AIM OF THE TASK:
Please output, without any change, the lines of the material below from the very first through the one with "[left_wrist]".

DATA SECTION:

++++

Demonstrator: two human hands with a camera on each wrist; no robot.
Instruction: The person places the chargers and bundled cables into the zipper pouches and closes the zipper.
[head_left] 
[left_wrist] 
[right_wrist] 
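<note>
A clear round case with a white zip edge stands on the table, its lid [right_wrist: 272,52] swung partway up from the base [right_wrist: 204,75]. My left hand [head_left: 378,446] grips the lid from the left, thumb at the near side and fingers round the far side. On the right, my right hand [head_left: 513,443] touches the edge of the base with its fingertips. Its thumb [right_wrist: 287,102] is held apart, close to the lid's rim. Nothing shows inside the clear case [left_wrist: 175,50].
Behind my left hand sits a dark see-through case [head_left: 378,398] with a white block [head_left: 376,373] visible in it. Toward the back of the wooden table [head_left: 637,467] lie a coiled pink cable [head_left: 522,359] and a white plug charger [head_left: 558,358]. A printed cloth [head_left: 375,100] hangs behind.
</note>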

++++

RESPONSE BELOW:
Demonstrator: two human hands with a camera on each wrist; no robot.
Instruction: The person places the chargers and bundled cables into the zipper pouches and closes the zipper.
[head_left] 
[left_wrist] 

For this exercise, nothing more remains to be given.